My only real quibble is that the ending is a little unsatisfying. Mara’s investigations do bring to light – at least for ser and Fedenka – how they are being controlled, presumably freeing them from the control of the Mother. Rather than resolve the story, either by having Mara bring down the Mother in a Hunger Games-y clash of wills or by doing a Logan’s Run-style escape together with Fedenka, the final scene becomes a dreamscape that takes Mara once more through the elements of the conspiracy sie’s already uncovered. Long as the night is, it still feels like there could be one more scene, to show us the consequences of the truths Mara has discovered.
As the lights come up and the cast take their bows, it dawns on me that I’ve been holding this piece of paper assigning me to clean up and reclamation duties by the Mother Administrators for the whole show. I wonder what the point of this was. Aside from being required to stand when the Superiors enter the space, as one would for a judge or official party (which old knees in the audience start to feel by the third hour), there’s no more call for participation. I’m all in favor of building the narrative experience beyond the stage, but it’s got to be done carefully and purposively. The cards give us the expectation of a job to do, which means at least part of my attention throughout the show is focused on waiting to be called up.

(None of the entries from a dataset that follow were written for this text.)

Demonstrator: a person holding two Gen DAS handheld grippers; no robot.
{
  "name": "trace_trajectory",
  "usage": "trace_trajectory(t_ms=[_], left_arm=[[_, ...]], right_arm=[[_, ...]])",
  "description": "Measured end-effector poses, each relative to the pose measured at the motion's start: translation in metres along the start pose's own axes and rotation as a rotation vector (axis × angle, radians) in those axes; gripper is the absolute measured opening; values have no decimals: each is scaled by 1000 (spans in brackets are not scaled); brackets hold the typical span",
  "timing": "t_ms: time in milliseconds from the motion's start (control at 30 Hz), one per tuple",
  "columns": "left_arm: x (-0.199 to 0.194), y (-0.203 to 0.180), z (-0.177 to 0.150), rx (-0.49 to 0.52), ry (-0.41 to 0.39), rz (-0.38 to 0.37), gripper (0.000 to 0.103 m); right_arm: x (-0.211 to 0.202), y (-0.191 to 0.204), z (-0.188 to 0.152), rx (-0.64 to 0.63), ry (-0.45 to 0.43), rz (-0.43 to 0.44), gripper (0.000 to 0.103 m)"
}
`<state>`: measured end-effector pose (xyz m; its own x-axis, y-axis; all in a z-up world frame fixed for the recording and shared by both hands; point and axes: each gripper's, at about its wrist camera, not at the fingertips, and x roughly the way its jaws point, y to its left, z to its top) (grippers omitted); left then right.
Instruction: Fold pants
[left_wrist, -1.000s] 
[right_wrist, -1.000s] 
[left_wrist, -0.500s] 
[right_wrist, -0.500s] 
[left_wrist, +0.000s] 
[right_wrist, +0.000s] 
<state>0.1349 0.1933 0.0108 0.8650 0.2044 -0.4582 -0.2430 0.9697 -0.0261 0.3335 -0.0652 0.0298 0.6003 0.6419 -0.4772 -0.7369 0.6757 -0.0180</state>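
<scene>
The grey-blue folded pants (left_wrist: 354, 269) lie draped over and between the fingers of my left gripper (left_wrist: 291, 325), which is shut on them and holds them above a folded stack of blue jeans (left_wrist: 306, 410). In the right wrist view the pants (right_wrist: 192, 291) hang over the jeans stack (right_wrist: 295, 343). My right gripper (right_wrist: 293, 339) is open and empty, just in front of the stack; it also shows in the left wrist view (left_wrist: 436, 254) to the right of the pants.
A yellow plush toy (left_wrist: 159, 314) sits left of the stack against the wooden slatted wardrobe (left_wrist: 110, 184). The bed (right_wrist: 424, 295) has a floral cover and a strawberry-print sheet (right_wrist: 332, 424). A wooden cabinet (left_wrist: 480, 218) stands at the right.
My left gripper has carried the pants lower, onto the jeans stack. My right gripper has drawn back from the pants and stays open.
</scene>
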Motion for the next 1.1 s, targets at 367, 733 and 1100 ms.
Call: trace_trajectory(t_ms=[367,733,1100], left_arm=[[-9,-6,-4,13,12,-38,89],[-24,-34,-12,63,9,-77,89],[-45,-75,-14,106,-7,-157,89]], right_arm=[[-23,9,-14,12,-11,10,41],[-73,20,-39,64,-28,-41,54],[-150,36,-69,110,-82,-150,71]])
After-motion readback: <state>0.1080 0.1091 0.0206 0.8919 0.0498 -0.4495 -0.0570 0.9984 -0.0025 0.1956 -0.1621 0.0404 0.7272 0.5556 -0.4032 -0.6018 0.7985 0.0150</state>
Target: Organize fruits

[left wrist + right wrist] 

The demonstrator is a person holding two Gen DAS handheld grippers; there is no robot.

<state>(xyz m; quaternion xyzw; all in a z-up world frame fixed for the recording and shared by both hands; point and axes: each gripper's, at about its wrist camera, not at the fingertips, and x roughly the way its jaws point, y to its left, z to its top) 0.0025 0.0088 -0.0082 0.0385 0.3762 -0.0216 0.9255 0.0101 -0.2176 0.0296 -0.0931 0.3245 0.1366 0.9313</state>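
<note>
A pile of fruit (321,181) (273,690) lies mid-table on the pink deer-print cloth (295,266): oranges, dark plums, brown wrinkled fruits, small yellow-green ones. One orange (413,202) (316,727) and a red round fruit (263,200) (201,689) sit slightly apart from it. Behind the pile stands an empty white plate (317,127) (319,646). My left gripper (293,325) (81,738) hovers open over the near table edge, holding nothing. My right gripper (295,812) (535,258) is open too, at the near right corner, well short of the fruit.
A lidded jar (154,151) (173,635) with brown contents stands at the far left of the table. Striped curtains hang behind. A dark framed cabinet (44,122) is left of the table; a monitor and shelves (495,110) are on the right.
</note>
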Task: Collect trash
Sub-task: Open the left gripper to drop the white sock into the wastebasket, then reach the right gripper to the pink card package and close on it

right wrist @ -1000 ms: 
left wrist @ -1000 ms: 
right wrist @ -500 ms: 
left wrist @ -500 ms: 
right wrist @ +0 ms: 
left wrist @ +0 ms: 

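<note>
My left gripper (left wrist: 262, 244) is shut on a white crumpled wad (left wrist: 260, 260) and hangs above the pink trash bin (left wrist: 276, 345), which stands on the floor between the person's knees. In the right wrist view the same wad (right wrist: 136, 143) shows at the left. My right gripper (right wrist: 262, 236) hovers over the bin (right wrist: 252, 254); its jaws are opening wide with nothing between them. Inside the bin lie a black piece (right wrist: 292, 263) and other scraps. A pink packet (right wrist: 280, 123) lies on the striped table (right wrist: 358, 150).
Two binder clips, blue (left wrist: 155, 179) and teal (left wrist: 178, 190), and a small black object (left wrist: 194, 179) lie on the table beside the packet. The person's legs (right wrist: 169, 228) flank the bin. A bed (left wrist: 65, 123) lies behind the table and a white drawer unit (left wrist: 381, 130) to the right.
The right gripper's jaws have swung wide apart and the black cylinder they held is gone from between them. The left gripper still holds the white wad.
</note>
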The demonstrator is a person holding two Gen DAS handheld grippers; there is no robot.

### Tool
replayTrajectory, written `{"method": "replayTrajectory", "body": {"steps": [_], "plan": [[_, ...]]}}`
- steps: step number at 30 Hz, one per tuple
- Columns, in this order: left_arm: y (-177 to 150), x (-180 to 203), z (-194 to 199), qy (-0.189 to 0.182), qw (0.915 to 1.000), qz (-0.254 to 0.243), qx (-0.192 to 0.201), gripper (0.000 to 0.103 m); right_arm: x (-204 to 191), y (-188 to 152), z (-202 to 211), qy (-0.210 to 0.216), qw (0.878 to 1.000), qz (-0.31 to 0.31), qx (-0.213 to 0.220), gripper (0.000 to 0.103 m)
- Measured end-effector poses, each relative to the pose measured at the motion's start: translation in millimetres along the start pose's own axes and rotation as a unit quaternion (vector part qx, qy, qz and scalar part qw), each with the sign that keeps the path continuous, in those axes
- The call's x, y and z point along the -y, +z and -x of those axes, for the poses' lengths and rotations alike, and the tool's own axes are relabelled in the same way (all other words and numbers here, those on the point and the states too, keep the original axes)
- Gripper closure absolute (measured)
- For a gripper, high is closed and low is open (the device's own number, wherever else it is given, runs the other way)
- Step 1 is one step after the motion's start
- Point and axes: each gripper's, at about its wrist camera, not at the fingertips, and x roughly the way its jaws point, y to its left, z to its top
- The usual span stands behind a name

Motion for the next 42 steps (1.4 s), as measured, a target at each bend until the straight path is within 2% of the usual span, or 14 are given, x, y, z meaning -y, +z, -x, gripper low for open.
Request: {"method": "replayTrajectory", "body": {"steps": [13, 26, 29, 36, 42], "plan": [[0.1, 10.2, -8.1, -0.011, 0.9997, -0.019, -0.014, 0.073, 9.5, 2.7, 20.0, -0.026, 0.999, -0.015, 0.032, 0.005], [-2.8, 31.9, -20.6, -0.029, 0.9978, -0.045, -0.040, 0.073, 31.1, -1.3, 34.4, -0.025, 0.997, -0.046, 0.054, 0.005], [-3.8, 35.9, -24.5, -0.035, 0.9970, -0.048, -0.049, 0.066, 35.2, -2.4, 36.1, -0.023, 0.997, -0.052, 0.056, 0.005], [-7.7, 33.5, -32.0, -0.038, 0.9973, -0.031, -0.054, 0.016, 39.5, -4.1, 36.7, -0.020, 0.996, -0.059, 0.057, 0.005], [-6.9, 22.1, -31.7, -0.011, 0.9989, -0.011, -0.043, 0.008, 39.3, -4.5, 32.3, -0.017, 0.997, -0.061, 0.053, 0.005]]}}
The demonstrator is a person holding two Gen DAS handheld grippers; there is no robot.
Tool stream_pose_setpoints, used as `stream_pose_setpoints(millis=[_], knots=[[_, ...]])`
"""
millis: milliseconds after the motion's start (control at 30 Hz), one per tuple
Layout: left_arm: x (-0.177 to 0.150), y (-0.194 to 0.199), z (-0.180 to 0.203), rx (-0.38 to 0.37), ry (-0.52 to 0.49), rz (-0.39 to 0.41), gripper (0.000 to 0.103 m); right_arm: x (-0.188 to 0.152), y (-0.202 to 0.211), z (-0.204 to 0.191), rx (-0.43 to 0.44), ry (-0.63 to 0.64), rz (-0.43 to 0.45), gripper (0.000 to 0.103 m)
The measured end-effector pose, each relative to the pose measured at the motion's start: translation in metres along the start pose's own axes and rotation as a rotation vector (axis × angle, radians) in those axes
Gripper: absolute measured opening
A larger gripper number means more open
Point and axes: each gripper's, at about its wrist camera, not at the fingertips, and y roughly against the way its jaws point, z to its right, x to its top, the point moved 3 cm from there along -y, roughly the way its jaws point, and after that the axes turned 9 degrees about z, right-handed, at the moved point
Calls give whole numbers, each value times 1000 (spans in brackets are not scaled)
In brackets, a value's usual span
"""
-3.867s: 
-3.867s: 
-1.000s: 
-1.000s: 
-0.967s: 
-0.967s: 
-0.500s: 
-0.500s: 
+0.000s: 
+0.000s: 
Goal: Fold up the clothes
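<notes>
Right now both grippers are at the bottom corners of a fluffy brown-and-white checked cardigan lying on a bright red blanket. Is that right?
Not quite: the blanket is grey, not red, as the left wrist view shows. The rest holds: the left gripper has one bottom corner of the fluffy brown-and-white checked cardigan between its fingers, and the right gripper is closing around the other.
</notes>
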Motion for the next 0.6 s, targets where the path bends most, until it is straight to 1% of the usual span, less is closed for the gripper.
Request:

Inevitable comparisons will be drawn with The Handmaid’s Tale. It obviously shares territory with Margaret Atwood’s novel, but for me this work is more in line with the work of Caryl Churchill or Alma De Groen. Mara Korper is challenging, thoughtful and thoroughly enjoyable. And possibly the smartest theatre you’ll see all year.
Mara Korper, written and directed by Jayde Kirchert. Composed by Anthony Lyons, designed by Stu Brown, costume design by Aislinn Naughton, lighting design by Clare Springett. Performed by Jordan Barr, Emily Carr, Kayla Hamill, Asha Khamis, Erin McIntosh, Freya Pragt, Ursula Searle and Shamita Sivabalan. Citizen Theatre and Theatre Works.